Our gods left us no single book telling us how to live today.  They left us with lore that shows us how to recognize and care for important relationships.  They left us with lore that shows us how to live justly, honourably, and successfully in a world that can be harsh, cruel, and heart-stoppingly beautiful by turns.  They left us the understanding of how to look at the world, recognize our duties, and shape the question.  It is for us to show our gods, our ancestors, and our descendants what OUR answers will be.

 

I am a Heathen.  I love this world, for all the pain it has given me, it has also given me love and joy beyond measure.  The spirits of this world sing to us if you have the ear to hear them.  The ancestors whisper to us, if you have the patience to listen for them, and the gods stand beside us as we face the challenges in our lives, witnesses to the choices we make.  This life is ours to live, our decisions and consequences our own to make and to bear, but we are all connected.  From the first sacred ancestor, to the last of the descendants yet unborn.  To be a Heathen means to accept a definition of self that stretches beyond your skin, a definition of place that extends far beyond both your birth and your death.

 

I left offerings to my house wights when I rose, poured out onto the earth of my place firsts and best of my coffee.  I live largely joyfully because of the Heathenry that has shown me how the bits of my life weave together, how my worth is built in the ten thousand daily decisions that most people never think about at all.  I travel far to be with my community at every opportunity to raise a horn, and join our voices together in celebration as the connections between us do not just bind us together, they heal not only ourselves, but our connection to the lands and waters that our cities tried so hard to strip from us.
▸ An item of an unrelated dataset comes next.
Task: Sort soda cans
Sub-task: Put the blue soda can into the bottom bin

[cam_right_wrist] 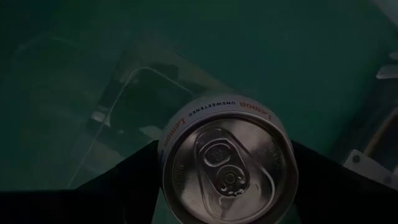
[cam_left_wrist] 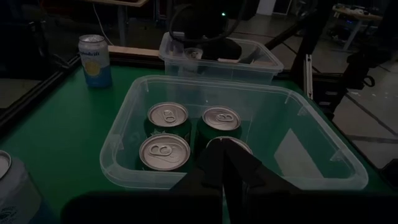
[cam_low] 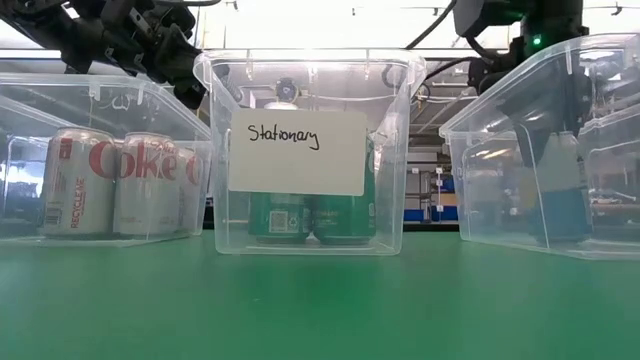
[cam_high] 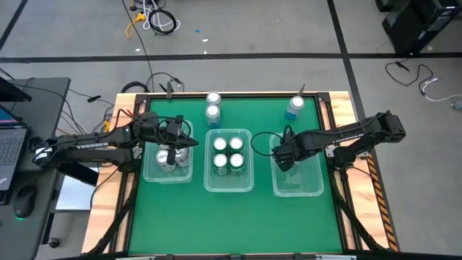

At a certain point in your practice, you will no longer be able to separate your life and your practice.  Above all else, this is what our ancestors had that I wish to reclaim.  I study how they lived not because I want arraigned marriages for my daughters, or to settle my interpersonal disputes with a battle axe, and related weregild discussions, but because I wish to grasp even imperfectly how they saw themselves at a time when they could conceive no other way than living in harmony with their ancestors, their lands, and their gods.